[RAW DATA — start]
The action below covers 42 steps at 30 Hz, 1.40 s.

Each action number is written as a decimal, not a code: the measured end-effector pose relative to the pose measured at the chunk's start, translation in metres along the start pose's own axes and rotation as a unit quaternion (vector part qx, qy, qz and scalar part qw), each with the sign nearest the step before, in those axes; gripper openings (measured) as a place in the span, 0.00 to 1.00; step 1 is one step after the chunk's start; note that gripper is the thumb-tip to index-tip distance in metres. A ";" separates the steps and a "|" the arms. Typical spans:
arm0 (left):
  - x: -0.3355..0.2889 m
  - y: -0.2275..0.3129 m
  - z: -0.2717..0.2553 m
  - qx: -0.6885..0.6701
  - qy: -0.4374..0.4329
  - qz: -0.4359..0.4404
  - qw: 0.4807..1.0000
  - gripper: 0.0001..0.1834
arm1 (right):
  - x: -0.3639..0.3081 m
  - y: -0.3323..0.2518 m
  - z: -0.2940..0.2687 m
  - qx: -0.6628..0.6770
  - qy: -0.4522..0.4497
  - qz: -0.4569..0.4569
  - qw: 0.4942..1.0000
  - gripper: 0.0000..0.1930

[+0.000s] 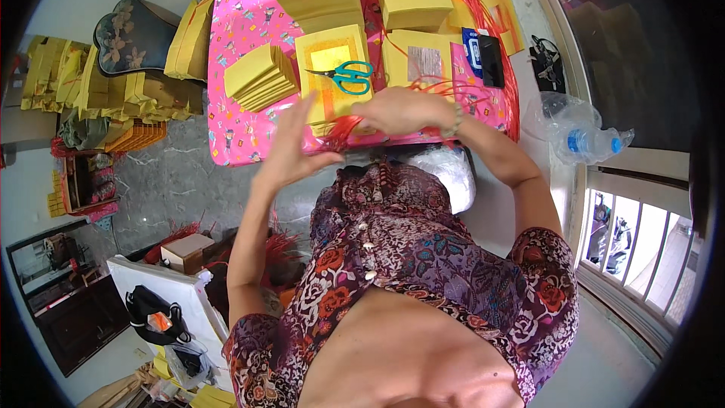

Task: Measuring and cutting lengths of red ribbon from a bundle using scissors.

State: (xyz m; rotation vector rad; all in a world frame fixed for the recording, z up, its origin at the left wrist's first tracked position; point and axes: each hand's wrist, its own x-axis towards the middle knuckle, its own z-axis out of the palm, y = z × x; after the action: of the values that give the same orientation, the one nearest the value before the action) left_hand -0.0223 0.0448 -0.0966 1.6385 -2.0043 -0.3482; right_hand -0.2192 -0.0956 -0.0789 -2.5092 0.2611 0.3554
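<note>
scissors (343, 75) and yellow paper stacks (260, 75) crowding the pink table (234, 30) ahead

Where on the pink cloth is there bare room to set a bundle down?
Bare cloth runs down the left edge, beside the small yellow stack, and widens below it toward the left hand. The middle is crowded: scissors on a stack, more stacks behind, red strings and a dark phone on the right, by the right hand.

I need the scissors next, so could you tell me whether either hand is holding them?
No, the scissors lie on a yellow paper stack, beyond both hands.
</note>
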 end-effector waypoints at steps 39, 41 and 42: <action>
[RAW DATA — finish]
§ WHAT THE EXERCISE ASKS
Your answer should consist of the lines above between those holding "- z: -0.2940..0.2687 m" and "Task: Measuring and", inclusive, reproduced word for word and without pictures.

§ TASK ANSWER
  - z: -0.2940..0.2687 m
  - qx: -0.6628..0.6770
  - qy: -0.4522..0.4497
  - qz: -0.4569..0.4569
  - qw: 0.4942..1.0000
  - gripper: 0.0000..0.1930

[+0.000s] 

Task: Measuring and cutting lengths of red ribbon from a bundle using scissors.

No more output is expected.